This week we profile one woman’s journey to motherhood and her experience of being a new mom. Profile submitted anonymously.
We’re dedicated to shining a light on fertility and modern pregnancy experiences. For too long these issues have remained shrouded in taboo. On our fertility blog you can read a whole range of personal stories from “my ivf journey” to the story of one of our founder’s, Tyler’s, experiences of male infertility. We think it’s so important to share these stories, and know that they can provide strength through difficult times as you know you are not alone.
What I learnt on my journey to motherhood
When I got married, my husband and I decided we would start trying for a baby. Now I look back, I was very lucky and it took less than 6 months to conceive. But during those months I just didn’t know if it was going to work. It was nerve wracking. I remember going to a one year old’s birthday, and it devastated me to see all those babies when I wanted one so badly.
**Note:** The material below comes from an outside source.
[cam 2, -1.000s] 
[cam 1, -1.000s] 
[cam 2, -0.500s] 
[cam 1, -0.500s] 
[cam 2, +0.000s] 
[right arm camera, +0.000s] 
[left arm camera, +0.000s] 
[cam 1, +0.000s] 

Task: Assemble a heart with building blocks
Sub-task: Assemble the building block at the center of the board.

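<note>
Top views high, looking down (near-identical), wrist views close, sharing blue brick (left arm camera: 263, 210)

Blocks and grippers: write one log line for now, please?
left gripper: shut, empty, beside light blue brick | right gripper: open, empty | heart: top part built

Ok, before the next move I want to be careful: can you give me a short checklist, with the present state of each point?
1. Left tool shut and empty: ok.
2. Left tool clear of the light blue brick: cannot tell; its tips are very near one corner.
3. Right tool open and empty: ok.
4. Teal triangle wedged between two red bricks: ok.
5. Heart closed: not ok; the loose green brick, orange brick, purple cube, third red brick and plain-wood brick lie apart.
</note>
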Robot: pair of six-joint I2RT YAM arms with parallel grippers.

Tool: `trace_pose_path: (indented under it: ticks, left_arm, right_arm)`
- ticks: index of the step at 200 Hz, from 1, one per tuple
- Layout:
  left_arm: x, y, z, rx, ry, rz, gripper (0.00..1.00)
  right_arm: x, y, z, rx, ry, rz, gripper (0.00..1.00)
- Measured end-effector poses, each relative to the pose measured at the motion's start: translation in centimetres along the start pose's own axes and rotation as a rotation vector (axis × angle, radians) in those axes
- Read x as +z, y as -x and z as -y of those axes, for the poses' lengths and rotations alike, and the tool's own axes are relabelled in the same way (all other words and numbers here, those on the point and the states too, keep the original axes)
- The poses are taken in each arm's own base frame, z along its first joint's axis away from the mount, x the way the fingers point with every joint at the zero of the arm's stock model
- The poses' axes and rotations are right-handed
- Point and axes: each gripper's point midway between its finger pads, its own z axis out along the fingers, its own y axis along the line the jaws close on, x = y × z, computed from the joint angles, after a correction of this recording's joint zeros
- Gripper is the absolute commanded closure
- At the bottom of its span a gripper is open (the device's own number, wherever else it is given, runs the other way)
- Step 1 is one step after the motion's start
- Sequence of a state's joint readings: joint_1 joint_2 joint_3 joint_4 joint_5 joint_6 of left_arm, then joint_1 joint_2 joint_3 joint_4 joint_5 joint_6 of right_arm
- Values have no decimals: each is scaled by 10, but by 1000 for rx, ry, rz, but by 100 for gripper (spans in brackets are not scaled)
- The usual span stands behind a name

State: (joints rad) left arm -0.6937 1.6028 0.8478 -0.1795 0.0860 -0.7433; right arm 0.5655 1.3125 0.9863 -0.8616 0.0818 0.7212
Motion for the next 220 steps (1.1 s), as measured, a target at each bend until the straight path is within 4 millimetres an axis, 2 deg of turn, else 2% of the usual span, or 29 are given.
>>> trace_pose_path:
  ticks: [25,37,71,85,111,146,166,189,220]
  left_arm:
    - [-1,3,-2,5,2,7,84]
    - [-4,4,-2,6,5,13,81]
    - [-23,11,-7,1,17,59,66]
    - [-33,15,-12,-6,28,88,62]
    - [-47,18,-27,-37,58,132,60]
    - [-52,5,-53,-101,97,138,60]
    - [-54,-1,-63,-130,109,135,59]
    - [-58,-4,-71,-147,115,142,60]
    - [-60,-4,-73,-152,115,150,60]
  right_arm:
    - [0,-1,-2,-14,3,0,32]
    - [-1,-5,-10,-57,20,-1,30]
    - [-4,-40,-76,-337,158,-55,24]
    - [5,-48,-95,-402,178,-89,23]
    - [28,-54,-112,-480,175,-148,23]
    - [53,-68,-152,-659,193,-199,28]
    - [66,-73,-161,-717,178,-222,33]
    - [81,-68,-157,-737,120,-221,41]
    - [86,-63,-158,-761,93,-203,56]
Fast forward to the birth of my first, and I was in induced labour for five hours. I had wanted a natural birth – but after 5 hours of being in such pain – I was like ok, ok just give me the epidural. My husband tells this story a little different. When I was asking for the epidural I was out of my mind in pain. But he noticed the midwife’s face go this ashen colour (I did not of course, the contractions were keeping me somewhat distracted).
The baby was in distress, and the next thing I knew I was being rushed to a c-section. Before the c-section they asked me to sign a legal waiver – as a lawyer I was like, this is ridiculous, I’m in excruciating pain, I’m out of my mind, I can’t write with my right hand because where the hep-lock has been inserted it’s infected – this is not consent. But like any woman in that situation I wanted to do whatever would keep my baby safe. And not long after we had our wonderful first baby boy.
My expectations
My expectations of being a mom were challenged again when I was breastfeeding. He wasn’t getting enough milk. The doctor suggested he had a little bit of formula to help him along. He guzzled down three times more than he was meant to, and then was the most alert baby ever – it was like he was on crack or something. I had a total breakdown about that, I wanted to be feeding him but instead he was thriving off formula. Eventually we figured it all out and I happily breastfeed him until my next pregnancy.
Adapting to these changes, from wanting a natural birth to having a c-section, from wanting to breastfeed to accepting sometimes I’d use formula, I learnt an important lesson. I’ve seen so many of my girl friends put so much pressure on themselves to be what they consider a perfect mom. But the most important thing is your emotional wellbeing and happiness. And if that means giving your child formula, then give it formula. A happy mom means a happy child.
I am now the proud mom of three boys. They honestly amaze me every day. They are their own independent, separate people. My husband and I are so proud that we made them together, and it’s brought us closer. While I sometimes joke that our household is like running a business (and my husband is an entrepreneur so that analogy fits) – it can be hectic and logistically challenging – I wouldn’t have it any other way.